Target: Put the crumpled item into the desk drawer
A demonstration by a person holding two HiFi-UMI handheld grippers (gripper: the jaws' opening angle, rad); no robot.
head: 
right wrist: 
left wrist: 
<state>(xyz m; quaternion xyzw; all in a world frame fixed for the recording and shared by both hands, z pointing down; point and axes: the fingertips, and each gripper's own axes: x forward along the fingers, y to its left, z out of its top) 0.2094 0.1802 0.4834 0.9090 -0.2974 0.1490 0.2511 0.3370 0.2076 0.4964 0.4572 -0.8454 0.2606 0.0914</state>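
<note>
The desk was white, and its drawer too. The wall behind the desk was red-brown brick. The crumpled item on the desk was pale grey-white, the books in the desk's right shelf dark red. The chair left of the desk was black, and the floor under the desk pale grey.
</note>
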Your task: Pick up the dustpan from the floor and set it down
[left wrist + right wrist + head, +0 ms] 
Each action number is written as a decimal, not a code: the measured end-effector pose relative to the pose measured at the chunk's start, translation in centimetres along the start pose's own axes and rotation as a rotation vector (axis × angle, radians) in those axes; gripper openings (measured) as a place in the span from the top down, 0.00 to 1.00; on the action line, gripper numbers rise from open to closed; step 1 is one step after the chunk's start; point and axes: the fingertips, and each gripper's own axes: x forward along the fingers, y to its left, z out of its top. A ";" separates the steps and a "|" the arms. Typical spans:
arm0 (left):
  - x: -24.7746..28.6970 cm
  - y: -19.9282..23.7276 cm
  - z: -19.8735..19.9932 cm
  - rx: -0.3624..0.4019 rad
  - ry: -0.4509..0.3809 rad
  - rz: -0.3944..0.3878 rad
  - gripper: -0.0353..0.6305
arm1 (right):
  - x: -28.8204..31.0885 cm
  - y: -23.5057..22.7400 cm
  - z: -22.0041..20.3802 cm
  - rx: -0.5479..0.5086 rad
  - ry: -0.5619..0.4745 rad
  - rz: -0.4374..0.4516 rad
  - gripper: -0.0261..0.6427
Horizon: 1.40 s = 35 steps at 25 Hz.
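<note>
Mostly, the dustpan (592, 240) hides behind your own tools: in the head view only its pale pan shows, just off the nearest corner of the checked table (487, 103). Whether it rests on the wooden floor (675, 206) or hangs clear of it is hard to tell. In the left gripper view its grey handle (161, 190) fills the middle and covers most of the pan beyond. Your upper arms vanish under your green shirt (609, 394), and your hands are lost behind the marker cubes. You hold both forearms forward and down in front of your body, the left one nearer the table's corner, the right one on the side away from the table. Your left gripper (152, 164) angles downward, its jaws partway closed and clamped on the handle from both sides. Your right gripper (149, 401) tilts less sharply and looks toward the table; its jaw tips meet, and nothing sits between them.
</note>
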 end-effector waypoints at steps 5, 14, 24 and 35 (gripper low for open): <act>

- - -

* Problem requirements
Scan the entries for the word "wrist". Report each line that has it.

* Response box
right wrist: 
left wrist: 
[left wrist + right wrist + head, +0 ms] 

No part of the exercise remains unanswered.